Malgré 35 ans d’incarcération, Mumia Abu-Jamal reste journaliste
Et aussi...DÉCEMBRE 2016
Dans l'Humanité
Sorti en 2011 du couloir de la mort, le militant noir américain, désormais condamné à vie, exerce son métier derrière les barreaux.
Il y a trente-cinq ans, le 9 décembre 1981, Mumia Abu-Jamal, qui pratique l’activité de chauffeur de taxi pour gagner sa croûte, vient de déposer un client dans le sud de Philadelphie quand une fusillade éclate. Il est blessé. Non loin, le policier Daniel Faulkner est retrouvé mort.
Ce soir-là, Mumia Abu-Jamal est arrêté, et depuis ne cesse de proclamer son innocence. Avant le procès, le juge Sabo a promis d’aider le jury à « frire le nègre ». A cette fin, des jurés noirs sont écartés. Ils n’auraient pas été partiaux, Mumia Abu-Jamal étant de couleur noire. Cet argument de l’impartialité ne s’applique pas à Sabo, membre de l’Ordre fraternel de la police, ce syndicat mafieux auquel appartenait également Daniel Faulkner.
Six mois plus tard, le 3 juillet 1982, Mumia Abu-Jamal est condamné à mort. Il a fallu la mobilisation internationale pour, en 1995 et 1999, empêcher son exécution, et la persévérance de sa défense pour obtenir une révision de la peine. En 2011, la Cour suprême a estimé que Mumia Abu-Jamal n’a pas eu droit à un procès équitable et a commué sa peine en prison à vie.
Trente ans dans le couloir de la mort
Mumia Abu-Jamal est un prisonnier politique. A la fin des années 1970, journaliste radio, il couvre la répression de la communauté militante noire américaine. Militant des Black Panthers, il exprime les aspirations d’une communauté et devient « la voix des sans-voix ».

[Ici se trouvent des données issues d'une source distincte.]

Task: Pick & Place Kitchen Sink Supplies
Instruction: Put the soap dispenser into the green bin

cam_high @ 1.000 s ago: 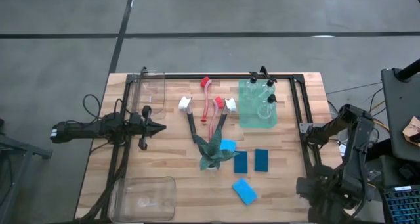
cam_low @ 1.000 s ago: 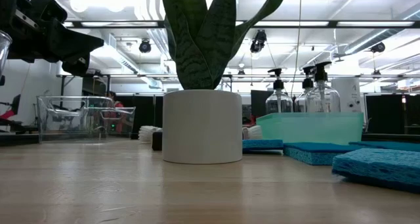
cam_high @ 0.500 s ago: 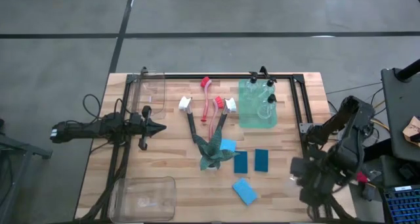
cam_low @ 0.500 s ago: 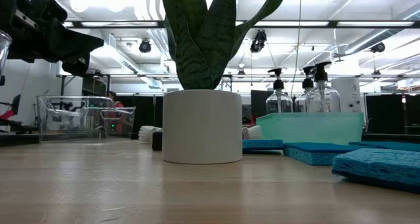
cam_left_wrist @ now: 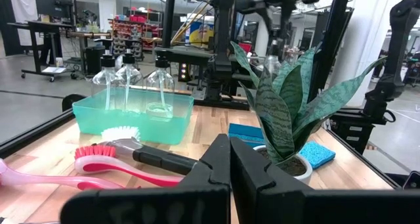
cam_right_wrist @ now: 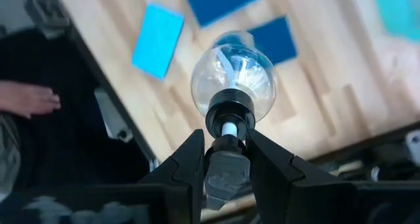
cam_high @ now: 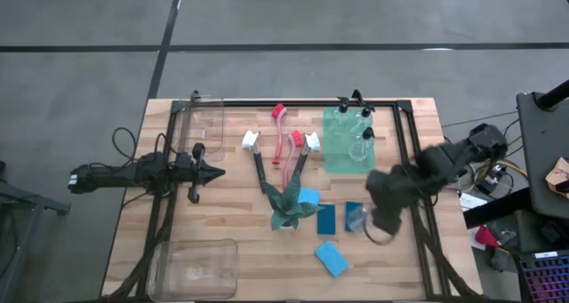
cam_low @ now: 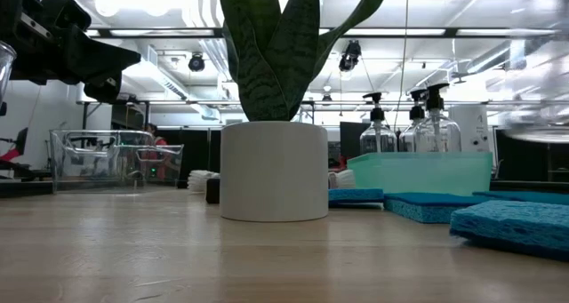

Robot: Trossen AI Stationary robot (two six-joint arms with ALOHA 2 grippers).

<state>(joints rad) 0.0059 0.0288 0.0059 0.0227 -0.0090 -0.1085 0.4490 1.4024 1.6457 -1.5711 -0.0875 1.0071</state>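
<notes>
My right gripper (cam_right_wrist: 225,142) is shut on a clear bottle (cam_right_wrist: 233,79) with a black collar and hangs over the table's right part (cam_high: 380,210), above the dark blue sponges (cam_high: 355,216). Two light blue sponges (cam_high: 331,259) lie close by. Three more bottles (cam_high: 364,116) stand in the teal tray (cam_high: 333,156). Several long-handled brushes with red and white heads (cam_high: 278,134) lie flat left of the tray. My left gripper (cam_high: 216,170) is shut and empty at the table's left side, pointing right. My right gripper pinches the bottle's pump top (cam_right_wrist: 226,175), just behind the black collar (cam_right_wrist: 230,119), between its two fingers (cam_right_wrist: 193,165). The fingers come from above, slanting down. The bottle points away from them toward the table and is lifted clear, above the sponges.
A spiky-leafed plant in a white pot (cam_high: 289,210) stands mid-table between brushes and sponges. Clear plastic bins sit at the far left (cam_high: 203,125) and near left (cam_high: 196,267). A black frame (cam_high: 413,161) rims the work area. A person's hand (cam_right_wrist: 29,99) shows beyond the table edge.
My right arm has swung in from beyond the table's near right corner toward the left and far side, carrying the clear bottle, and now hangs over the dark blue sponges. The left arm has kept still.
</notes>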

Ses trente ans passés dans le couloir de la mort n’ont pas entamé sa détermination. Il continue, derrière les barreaux et par téléphone, de faire son métier sur les ondes de Prison Radio. Il n’est qu’à écouter sa dernière chronique, le 7 décembre, sur le meurtre de Walter Scott, automobiliste de 50 ans, tué dans le dos par un policier. Mumia Abu-Jamal y explique que, au procès, a été produite une vidéo où l’on voit « un homme blanc (qui) charge son arme, et tire, et tire, et tire, huit fois en tout. L’homme noir s’effondre et meurt ». Qu’importe, le policier a été acquitté.
Contre de telles injustices, un mouvement est en plein essor aux Etats-Unis, Black Lives Matter (la vie des Noirs compte). Mumia Abu-Jamal, toujours cinglant, reprend l’expression : « La vie des Noirs ne compte pas (...) et, devinez quoi, les vidéos ne comptent pas non plus quand un homme noir est tué par un Blanc. »
Le 29 novembre, une autre chronique rendait hommage à Fidel Castro, en soulignant l’apport du dirigeant cubain à la pensée du mouvement des Blacks Panthers. Ainsi, plusieurs fois par semaine, le journaliste fait son métier, signant « de la nation emprisonnée, je suis Mumia Abu-Jamal ».
par GAËL DE SANTIS
Le collectif Libérons Mumia organisait une diffusion de Toute ma vie en prison au cinéma La Clef, 34, rue Daubenton, vendredi 9 décembre.